DIRECTIONS FOR THIS TASK: Starting at the line that contains "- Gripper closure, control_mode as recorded" and ending at the line that contains "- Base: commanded", the lines below are to be given again exactly, with nothing added.

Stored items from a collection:
============

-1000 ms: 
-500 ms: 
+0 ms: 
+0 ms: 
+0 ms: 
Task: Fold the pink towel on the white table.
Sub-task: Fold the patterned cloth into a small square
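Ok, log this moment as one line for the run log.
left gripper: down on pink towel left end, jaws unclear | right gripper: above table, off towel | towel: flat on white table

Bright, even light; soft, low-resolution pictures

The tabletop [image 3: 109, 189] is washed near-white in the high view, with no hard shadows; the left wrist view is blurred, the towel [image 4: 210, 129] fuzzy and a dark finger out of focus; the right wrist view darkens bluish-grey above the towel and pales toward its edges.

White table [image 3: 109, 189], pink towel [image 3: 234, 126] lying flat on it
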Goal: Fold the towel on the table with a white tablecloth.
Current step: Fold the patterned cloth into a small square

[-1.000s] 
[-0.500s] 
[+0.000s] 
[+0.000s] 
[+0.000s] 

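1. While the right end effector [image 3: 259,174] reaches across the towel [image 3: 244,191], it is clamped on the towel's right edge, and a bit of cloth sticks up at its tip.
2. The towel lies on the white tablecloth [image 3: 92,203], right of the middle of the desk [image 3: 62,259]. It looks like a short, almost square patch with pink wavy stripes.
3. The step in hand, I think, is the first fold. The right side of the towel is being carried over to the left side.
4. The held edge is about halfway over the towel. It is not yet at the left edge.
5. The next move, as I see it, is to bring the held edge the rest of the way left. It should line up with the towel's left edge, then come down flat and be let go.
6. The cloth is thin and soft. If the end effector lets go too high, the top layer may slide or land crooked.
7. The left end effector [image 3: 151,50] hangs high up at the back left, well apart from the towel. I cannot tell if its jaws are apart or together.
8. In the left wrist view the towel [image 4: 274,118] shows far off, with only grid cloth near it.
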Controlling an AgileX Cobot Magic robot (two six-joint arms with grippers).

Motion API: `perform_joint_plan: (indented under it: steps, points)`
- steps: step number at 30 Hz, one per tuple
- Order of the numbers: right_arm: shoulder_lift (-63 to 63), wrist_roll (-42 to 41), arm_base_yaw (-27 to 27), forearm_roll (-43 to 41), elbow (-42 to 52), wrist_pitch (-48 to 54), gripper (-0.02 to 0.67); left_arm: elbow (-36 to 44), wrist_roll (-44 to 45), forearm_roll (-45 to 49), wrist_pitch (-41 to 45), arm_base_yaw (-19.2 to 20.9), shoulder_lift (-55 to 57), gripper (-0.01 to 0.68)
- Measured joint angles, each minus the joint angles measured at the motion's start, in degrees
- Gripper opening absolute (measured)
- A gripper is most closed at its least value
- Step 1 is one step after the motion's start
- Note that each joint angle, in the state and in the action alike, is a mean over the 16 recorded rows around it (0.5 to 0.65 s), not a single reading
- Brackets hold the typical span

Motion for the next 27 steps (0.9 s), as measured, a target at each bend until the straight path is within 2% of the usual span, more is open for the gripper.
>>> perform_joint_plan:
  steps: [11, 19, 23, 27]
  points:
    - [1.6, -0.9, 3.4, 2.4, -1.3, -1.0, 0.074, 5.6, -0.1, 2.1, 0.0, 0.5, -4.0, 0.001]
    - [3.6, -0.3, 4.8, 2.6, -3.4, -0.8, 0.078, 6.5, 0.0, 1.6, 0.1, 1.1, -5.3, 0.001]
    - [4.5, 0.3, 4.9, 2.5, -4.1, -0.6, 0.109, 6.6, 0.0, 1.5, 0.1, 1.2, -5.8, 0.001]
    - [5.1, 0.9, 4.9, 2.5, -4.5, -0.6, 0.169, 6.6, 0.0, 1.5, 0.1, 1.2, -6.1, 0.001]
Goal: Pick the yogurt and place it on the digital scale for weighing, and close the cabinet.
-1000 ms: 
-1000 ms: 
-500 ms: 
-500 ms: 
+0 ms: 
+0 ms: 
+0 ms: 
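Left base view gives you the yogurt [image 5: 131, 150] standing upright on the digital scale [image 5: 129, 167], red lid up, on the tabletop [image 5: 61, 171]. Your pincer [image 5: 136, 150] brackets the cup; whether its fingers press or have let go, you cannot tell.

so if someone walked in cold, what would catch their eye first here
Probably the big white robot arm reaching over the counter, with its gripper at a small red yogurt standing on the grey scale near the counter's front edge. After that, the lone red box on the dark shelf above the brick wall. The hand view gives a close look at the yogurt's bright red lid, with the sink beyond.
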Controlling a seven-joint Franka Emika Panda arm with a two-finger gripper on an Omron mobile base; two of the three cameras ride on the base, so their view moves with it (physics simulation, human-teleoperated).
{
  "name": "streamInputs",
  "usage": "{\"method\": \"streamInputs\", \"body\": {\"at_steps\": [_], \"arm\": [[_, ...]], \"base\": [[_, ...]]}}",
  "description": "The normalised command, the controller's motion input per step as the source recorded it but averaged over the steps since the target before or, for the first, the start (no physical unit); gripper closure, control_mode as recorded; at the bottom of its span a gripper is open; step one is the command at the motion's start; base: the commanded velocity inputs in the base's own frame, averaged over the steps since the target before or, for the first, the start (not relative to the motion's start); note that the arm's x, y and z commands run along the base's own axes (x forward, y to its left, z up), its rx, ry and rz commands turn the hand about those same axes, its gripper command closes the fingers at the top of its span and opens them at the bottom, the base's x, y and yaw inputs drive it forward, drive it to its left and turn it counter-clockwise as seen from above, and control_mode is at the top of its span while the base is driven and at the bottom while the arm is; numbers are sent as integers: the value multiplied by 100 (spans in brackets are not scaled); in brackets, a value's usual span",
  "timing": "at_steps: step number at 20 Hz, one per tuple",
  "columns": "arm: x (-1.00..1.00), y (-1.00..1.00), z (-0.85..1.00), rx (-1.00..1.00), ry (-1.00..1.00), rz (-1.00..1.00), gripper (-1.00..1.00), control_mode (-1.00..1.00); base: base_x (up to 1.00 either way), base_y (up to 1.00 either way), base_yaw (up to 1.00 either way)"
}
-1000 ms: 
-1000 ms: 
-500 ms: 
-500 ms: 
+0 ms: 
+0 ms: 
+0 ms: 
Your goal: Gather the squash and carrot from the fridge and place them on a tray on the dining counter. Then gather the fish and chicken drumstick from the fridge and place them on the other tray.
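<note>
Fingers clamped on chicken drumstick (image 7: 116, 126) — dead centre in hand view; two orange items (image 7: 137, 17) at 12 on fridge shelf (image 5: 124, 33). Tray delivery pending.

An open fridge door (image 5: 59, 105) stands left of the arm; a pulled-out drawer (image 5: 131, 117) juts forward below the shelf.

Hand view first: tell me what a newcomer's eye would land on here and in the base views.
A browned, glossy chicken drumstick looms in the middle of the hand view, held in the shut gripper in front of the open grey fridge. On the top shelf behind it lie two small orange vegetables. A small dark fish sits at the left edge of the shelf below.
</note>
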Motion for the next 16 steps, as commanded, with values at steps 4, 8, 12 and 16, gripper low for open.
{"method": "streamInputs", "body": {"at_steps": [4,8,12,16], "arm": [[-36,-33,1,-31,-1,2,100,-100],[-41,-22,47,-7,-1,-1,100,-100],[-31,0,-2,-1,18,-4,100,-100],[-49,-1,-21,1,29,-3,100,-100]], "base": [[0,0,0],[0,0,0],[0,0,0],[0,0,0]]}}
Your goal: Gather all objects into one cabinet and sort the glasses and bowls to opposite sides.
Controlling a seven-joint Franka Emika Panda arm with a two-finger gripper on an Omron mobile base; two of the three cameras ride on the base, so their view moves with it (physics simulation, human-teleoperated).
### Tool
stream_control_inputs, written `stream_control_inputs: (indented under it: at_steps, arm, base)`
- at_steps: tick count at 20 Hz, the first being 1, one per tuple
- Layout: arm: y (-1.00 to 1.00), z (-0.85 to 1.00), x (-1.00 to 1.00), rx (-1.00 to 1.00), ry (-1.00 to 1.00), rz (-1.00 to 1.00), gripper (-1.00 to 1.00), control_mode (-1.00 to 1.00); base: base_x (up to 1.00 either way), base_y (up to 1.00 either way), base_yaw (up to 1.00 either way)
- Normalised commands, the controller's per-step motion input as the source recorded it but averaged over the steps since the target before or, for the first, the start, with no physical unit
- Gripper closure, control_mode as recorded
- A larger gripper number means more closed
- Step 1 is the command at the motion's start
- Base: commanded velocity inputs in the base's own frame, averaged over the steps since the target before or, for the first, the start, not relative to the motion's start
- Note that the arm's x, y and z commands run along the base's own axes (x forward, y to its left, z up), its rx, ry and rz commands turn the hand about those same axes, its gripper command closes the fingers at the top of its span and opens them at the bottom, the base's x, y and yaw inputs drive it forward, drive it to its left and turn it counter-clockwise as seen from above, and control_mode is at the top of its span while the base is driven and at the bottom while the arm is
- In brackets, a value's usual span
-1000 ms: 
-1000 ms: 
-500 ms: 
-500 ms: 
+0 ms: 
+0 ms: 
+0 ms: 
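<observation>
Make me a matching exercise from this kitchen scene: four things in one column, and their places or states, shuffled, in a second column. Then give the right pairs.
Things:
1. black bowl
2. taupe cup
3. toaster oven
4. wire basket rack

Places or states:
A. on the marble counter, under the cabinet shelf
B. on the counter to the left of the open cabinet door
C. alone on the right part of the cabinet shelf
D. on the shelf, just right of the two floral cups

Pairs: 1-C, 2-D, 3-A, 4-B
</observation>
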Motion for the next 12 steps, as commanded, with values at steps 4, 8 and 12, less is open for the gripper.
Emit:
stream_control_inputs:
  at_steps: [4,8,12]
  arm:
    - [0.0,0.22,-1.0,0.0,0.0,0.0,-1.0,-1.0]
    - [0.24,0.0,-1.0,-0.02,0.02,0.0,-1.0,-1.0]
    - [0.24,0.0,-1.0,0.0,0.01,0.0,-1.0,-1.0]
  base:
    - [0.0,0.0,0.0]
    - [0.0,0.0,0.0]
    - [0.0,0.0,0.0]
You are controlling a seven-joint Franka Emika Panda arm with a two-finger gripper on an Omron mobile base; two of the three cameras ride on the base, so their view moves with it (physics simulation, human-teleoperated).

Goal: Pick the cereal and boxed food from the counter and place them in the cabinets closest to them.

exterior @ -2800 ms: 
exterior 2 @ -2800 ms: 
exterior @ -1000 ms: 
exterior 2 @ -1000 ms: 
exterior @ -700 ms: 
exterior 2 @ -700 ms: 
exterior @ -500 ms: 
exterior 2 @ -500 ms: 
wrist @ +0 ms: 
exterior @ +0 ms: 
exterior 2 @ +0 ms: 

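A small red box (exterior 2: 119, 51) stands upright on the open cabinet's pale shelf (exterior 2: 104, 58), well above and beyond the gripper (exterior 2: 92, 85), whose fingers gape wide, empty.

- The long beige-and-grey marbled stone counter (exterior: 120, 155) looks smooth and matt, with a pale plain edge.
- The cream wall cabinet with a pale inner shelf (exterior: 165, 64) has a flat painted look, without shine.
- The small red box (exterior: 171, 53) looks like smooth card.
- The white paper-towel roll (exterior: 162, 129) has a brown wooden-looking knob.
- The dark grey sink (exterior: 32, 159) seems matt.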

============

THE ANSWER:
- Gripper closure, control_mode as recorded
- A larger gripper number means more closed
- Step 1 is the command at the motion's start
- Base: commanded velocity inputs in the base's own frame, averaged over the steps since the target before or, for the first, the start, not relative to the motion's start

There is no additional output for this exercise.